MusicalInnovation

ThoughtStorms Wiki

Quora Answer : Why as a musical artist, could it beneficial to do music that angers music purists?

Apr 4, 2019

You'd have to figure out what "beneficial" means in terms of music.

Also, what you mean by "purist".

But yes, good music has been made which has certainly angered traditionalists.

This is a masterpiece :

But it was sure controversial at the time.

So you shouldn't be scared of angering traditionalists if you want to make good music.

OTOH, I don't know if just angering traditionalists is, itself, a sufficient strategy for making good music. Just breaking rules isn't vouchsafed to lead you anywhere interesting. And maximizing entropy by breaking all rules seems it will get you to somewhere where "everything sounds the same"

More importantly I wonder what "purist" means. A personally who is "purist" could be someone so dedicated to music that they love all of it. Including the wild experimental rule-breaking stuff.

So I'd suggest that you don't worry about "purists". Real music fans will recognise quality in any genre.

And don't worry about traditionalists. If they're upset with you, no problem. But don't go out of your way to antagonise them either. That won't necessarily buy you anything either.

Quora Answer : How will rock music influence the next music revolution?

Jun 29, 2020

RockMusic is part of the history of popular music.

Nothing much is going to evolve in future music that doesn't have rock (along with jazz) somewhere in its roots and its DNA.

But beyond that ... the zeitgeist has moved on.

I try to explain popular music in terms of technological eras. Where a new technology created the conditions for new musics. And you can largely understand the logic of a music in terms of its technology.

So ... my analysis of rock is that rock is mainly the result of electrical amplification.

Firstly, electrical amplification boosted the popularity of an instrument which was traditionally versatile but too quiet for most applications : the guitar. Once they could be electrically amplified to fill dancehalls and stadiums with sound, guitars could replace accordions and brass instruments in larger public shows. And guitars are instruments designed to accompany singers. So the focus of popular music shifted from dance (which is what jazz is) to songs.

Secondly, electrical amplification created an enormous new palette of sounds to be explored, from the colouring due to amplifiers and speaker cabinets, to distortion pedals and then other effects.

Rock is basically the music that comes from exploring what can be done with an amplified guitar-led combo. With effects pedals.

Well that territory is now very intensively explored. And we know most of what is possible.

What little exploration of the unknown and innovative play is left in amplified guitars seems to be going on in the furthest fringes of black metal (for extreme sonorities) and death metal (for prog complexities). I mean, you could, in principle, do these innovations elsewhere in rock, but for reasons, it seems to be metal kids who are actually doing them for fun, as part of a living youth culture.

And everything else in rock is basically retro. People in love with the old formula trying to breathe new life into it.

Since the era of amplification we've had an era I call "electronic control", whose technologies included sequencers, drum-machines, computers, samplers etc. And that's given us hip-hop, the whole lineage of EDM, and contemporary pop music.

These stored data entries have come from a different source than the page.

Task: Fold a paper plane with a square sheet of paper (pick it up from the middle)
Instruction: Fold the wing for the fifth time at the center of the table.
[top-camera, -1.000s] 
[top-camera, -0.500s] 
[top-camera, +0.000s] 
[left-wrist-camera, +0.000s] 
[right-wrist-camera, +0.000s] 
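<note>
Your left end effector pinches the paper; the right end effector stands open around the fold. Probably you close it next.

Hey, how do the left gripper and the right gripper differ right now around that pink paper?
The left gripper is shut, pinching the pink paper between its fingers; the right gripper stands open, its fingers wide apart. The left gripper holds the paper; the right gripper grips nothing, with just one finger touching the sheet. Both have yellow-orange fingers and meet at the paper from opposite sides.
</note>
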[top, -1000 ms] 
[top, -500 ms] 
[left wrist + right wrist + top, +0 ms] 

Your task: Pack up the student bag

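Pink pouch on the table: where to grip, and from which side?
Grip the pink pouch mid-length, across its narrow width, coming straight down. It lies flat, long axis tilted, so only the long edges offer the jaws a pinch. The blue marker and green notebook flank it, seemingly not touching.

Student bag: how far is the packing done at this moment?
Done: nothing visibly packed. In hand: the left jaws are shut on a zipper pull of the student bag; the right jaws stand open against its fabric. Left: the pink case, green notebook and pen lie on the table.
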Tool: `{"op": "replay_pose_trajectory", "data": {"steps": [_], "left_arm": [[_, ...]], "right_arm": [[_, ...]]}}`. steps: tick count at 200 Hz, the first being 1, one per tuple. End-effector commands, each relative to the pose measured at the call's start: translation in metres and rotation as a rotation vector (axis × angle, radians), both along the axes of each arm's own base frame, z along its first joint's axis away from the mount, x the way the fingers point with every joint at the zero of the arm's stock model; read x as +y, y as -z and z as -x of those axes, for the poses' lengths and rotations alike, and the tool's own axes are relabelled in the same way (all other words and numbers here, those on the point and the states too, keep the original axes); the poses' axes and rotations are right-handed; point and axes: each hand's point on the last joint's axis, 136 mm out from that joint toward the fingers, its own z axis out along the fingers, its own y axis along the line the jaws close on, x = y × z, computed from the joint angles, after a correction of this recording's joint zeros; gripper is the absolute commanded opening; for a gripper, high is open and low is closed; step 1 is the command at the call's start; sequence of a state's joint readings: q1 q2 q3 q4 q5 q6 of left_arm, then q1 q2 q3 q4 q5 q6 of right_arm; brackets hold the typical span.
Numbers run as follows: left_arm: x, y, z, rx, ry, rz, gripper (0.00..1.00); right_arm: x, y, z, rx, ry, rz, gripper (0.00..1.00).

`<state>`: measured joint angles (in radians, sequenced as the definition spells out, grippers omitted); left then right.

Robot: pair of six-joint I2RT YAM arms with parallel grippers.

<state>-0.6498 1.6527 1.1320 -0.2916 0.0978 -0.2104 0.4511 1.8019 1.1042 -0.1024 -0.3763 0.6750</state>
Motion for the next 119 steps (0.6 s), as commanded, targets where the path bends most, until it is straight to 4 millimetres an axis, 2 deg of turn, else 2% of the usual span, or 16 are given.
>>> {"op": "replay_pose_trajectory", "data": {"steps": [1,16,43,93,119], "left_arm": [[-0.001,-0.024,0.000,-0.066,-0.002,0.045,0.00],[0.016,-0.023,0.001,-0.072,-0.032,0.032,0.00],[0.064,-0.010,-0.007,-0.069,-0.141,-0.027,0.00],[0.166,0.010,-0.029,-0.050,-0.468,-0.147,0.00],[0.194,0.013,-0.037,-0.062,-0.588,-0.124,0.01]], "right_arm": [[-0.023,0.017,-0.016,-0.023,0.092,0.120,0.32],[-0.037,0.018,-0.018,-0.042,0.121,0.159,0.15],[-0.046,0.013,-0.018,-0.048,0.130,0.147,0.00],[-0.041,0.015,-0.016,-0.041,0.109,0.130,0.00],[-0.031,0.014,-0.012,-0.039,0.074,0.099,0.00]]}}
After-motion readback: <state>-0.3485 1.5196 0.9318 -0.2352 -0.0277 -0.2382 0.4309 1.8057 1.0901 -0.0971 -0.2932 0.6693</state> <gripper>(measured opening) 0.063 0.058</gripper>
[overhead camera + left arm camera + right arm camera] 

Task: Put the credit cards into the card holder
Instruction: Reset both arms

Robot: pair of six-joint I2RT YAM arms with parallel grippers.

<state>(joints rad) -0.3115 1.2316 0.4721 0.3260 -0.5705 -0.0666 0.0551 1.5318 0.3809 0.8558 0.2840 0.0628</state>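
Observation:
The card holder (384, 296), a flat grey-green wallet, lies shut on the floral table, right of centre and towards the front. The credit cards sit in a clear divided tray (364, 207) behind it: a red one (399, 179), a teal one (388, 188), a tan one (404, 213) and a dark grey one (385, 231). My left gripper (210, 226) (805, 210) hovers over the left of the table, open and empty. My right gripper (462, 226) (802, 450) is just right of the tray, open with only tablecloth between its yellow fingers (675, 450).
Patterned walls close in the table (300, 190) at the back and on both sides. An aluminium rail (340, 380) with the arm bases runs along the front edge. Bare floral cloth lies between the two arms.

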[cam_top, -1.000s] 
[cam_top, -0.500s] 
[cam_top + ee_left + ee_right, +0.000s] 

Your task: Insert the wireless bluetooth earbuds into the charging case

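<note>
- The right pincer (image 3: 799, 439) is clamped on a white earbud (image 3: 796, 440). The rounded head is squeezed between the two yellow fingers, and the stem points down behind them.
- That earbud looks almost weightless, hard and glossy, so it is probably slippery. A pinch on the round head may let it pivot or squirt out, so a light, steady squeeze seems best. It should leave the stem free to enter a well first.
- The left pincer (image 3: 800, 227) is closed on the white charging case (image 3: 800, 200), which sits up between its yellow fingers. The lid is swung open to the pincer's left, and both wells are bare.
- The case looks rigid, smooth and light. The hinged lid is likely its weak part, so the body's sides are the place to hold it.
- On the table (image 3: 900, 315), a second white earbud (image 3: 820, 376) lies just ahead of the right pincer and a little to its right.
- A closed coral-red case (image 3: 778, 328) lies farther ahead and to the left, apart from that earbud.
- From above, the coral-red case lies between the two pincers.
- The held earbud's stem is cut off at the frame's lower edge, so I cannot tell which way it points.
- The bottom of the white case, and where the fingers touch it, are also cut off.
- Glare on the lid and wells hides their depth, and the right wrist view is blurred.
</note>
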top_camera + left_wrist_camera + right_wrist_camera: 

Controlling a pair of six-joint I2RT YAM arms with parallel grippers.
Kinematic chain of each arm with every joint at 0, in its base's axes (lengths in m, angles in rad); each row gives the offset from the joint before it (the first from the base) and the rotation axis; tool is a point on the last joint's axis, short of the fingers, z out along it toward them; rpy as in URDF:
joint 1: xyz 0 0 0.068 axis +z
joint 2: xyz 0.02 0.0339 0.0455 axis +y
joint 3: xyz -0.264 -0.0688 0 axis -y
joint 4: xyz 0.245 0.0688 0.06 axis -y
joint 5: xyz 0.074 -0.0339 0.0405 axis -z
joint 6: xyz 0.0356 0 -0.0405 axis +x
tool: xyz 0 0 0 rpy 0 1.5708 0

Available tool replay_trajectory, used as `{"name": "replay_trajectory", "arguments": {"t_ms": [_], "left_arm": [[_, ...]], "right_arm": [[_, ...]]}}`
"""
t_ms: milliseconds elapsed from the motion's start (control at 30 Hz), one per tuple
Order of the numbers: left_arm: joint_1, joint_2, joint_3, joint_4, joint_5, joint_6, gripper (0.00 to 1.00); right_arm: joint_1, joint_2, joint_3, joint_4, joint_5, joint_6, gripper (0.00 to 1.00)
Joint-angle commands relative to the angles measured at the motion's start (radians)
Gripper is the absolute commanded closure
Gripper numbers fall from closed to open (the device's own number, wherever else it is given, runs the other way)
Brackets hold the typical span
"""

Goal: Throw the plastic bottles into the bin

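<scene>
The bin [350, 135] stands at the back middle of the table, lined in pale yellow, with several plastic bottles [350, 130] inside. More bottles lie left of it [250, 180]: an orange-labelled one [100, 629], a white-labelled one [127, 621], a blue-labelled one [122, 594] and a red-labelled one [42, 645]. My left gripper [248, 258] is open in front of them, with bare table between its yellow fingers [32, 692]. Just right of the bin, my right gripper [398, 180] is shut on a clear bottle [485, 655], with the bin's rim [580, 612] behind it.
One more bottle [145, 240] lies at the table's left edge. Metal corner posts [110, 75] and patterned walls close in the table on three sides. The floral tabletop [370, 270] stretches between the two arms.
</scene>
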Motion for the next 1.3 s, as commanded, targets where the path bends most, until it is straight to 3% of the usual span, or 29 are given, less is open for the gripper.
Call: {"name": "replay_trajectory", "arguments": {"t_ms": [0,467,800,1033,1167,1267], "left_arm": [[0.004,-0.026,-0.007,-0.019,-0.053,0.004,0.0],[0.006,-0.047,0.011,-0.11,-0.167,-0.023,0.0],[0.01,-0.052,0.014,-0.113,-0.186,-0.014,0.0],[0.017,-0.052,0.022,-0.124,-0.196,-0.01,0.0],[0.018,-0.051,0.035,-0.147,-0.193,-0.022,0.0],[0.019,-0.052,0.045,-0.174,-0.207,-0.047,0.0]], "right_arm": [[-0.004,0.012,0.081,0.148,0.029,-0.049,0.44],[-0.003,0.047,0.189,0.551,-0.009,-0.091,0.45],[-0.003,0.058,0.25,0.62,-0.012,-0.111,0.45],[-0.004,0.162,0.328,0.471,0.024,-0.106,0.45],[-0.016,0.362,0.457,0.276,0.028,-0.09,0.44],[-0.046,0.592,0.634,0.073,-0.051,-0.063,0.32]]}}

We're now in an era I'm starting to call "liquid sound". Which is the impressive ability to manipulate digitally recorded sound. The most prominent example of "liquid sound" is "autotune". But you can think of time-stretching / pitch-shifting, sample-chopping tools etc. as the roots. The real idea in "liquid sound" is the way audio becomes something as flexible and easy to manipulate as MIDI data or a musical score; allowing all the transformations we can apply to scores to be applied to sound. We can take a recording of a singer, and change the melody. Or warp the timing of a recording from one rhythm to another.

The age of "electronic control" gave us "mechanical" or "robotic" music. And an ideal of machines. Techno is the great example of this.

In contrast, the age of "liquid sound" gives us an uncanny valley where the human and the machine blend together Everything is about warped, pitch-shifted, fragmented, multiplied and otherwise transformed human voices. Human voices that are impossible. Humans that are impossible, or super-human.

This is where the current "music revolution" is happening. In the exploration of the malleability and liquidity of sound, especially the human voice. I don't think that electrical amplification has much more to offer us in terms of musical consequence. And, perhaps more surprisingly, I don't think that electronic control has much more to offer in terms of musical consequences either. Which is why EDM is probably the end of techno and other electronic dance music being radical or revolutionary.

There is only so much loudness you can have before you go deaf. There is only so much continuous groove you can manage before you collapse from exhaustion.

Instead, the revolution today is autotune. How much we can warp and augment the sound of the human with liquid technologies? What kinds of "new" humans does this seem to give us?

The next technological revolution on the horizon is deep learning and using neural networks for everything in music. Where that will take us musically is still an open question. Possibly it will be even more terrifyingly radical.

But the liquid sound revolution is still in progress.

It's hard to see that rock has anything new to say to us. But to be fair, it had an incredible innings. Electrically amplified guitars already changed music. And those changes are now part of the heritage that popular music can and will draw on forever.